Aklımca İtalyan’ları tanıtıyorum bu paragrafta ama sanırım paragraf dağıldı!

Fotoğraf çekme isteğim yerinde olmasına rağmen fotoğraf işi iyi gitmedi ne yazık ki. Görkemli binaların “karşısına geçip deklanşöre basma” türünden turist fotoğrafları değil de kendimce farklı bakış açılarıyla üretilmiş, ışık, kompozisyon, grafik bakımından öne çıkan detay fotoğrafları çekmek istiyordum ama mümkün olamadı. Yüksek ve düz duvarların arasında bana ana konu olacak ayrıntılar bulmakta zorlandım, hasbelkader işe yarayacak bir şey bulsam bile kadrajda ona denge olacak başka bir şey bulamadım. Işık mevsim dolayısıyla iyiydi ama ışığı parçalı hale getiren bir şeyler yukarılarda hep vardı. Bir de tramvay telleri ve ne işe yaradığını anlamadığım başka teller her kadraja girip duruyordu.  Hasılı beceremedim. Ben de “ben burayı gördüm” türünden turist fotoğrafları ürettim, bir şeylerin karşısına geçip deklanşöre bastım hal böyle olunca. Çektiklerime bilgisayarda baktım…işe yarar bir şey yok:(

Bir kast sisteminden bahsetmek kesinlikle mümkün. Boktan işleri zenciler, asyalı’lar falan yapıyor hep. Bizim Sabiha Gökçen onların havaalanının yanında ay gibi parlıyordu! Arabalar genelde küçük ve çok büyük oranda hatchback. Benim tercihim de bariz hatchbackten yana olduğu için sevdim bu tercihlerini. “Yaya geçidinde arabalar duruyor.”un ne demek olduğunu gördüm.Küçük bir pet şişe suya 0,7-1-2-5 euro ödüyorsunuz (bu fiyatların hepsine su satın aldım) ve su hiç bir şey benzemiyor, tatsız ve tuzsuz buldum.

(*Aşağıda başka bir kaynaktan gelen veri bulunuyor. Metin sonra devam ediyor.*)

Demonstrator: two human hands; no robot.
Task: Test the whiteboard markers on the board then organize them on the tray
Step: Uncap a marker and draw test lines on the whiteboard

Devasa tarihi binalarını ve o binaları donatan sanat eserlerini küçümsemek haddim değil elbette ama bu şehir bir marka. Marka değeri olan bir ürün gibi kotarılmış-pazarlanmış koca şehir. Kapitalist mantık iş başında ve başarı bariz…Bir de romantikmiş! Şehrin dokusunda romantizm telkin eden bir hal asla yok, bu şehrin romantik olduğu düşüncesi şartlı refleks ürünü bir sanrı sadece. Tıpkı meşhur İtalyan yemekleri gibi!

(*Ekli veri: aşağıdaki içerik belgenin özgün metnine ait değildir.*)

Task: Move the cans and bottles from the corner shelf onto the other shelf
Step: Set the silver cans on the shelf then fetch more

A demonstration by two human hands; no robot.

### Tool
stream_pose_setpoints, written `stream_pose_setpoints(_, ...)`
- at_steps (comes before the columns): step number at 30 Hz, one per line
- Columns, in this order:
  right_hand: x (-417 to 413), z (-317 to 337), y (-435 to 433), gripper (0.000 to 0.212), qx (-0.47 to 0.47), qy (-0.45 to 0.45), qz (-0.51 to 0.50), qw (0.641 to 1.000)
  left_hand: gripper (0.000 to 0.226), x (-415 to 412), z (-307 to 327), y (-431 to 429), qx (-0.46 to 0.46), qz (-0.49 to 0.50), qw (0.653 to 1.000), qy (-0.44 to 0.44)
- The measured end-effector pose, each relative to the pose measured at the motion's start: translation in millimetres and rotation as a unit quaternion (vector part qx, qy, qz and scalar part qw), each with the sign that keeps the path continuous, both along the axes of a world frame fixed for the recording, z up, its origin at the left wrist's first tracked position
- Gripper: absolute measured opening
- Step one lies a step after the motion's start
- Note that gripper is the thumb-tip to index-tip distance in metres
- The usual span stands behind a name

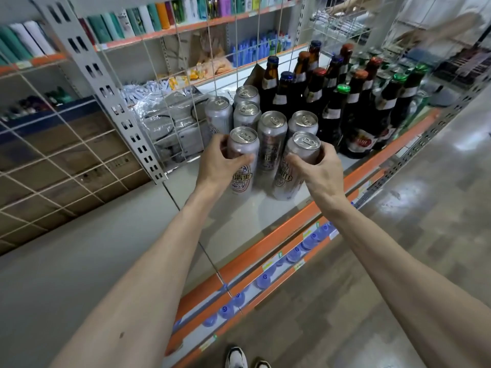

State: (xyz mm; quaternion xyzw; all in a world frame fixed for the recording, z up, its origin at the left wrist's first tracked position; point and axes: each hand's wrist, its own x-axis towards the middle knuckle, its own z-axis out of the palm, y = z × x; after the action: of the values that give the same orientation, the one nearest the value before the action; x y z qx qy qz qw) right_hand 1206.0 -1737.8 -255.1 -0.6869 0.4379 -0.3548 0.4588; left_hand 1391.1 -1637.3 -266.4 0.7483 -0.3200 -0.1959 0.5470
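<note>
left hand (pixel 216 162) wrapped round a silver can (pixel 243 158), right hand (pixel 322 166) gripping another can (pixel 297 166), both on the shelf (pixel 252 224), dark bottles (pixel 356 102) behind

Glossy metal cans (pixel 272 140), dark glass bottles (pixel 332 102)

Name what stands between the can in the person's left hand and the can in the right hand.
In the head view, a third silver can stands upright between the left-hand can and the right-hand can, slightly further back.
</note>
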Motion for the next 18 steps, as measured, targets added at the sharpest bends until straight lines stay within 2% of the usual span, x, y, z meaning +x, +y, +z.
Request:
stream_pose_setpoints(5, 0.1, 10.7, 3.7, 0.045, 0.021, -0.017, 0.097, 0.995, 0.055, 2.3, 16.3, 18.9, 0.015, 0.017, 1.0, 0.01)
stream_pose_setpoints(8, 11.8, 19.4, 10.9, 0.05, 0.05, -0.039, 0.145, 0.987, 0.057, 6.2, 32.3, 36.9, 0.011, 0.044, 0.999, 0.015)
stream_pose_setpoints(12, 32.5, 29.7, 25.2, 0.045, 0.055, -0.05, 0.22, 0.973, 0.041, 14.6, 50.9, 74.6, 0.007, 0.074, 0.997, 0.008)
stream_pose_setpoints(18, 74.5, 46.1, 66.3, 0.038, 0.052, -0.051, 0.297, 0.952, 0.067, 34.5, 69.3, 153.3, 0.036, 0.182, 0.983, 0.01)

Ne yemeği yahu! İstanbul’da yediğim pizzalar oradakilerden daha iyiydi! Ha, oradaki en iyi pizzayı yememişimdir tamam ama İstanbul’daki en iyi pizzayı da yemedim ki. Makarna da öyle ki bunlar aperatif türden basit gıdalardır yahu, her tarafı lezzet olsa kaç yazar! Oteldeki açık büfe kahvaltıyı gördüğümde de bayılacaktım az daha!..Otelimiz gayet güzeldi Allah’ları var, hiç şikayetim yok ama bir açık büfe kahvaltı o kadar fakir olabilir mi? Hasılı bizim mutfakla mukayese dahi edilecek bir durum yok zira ortada bir mutfak falan göremedim ben, antrede yaşıyorlar resmen!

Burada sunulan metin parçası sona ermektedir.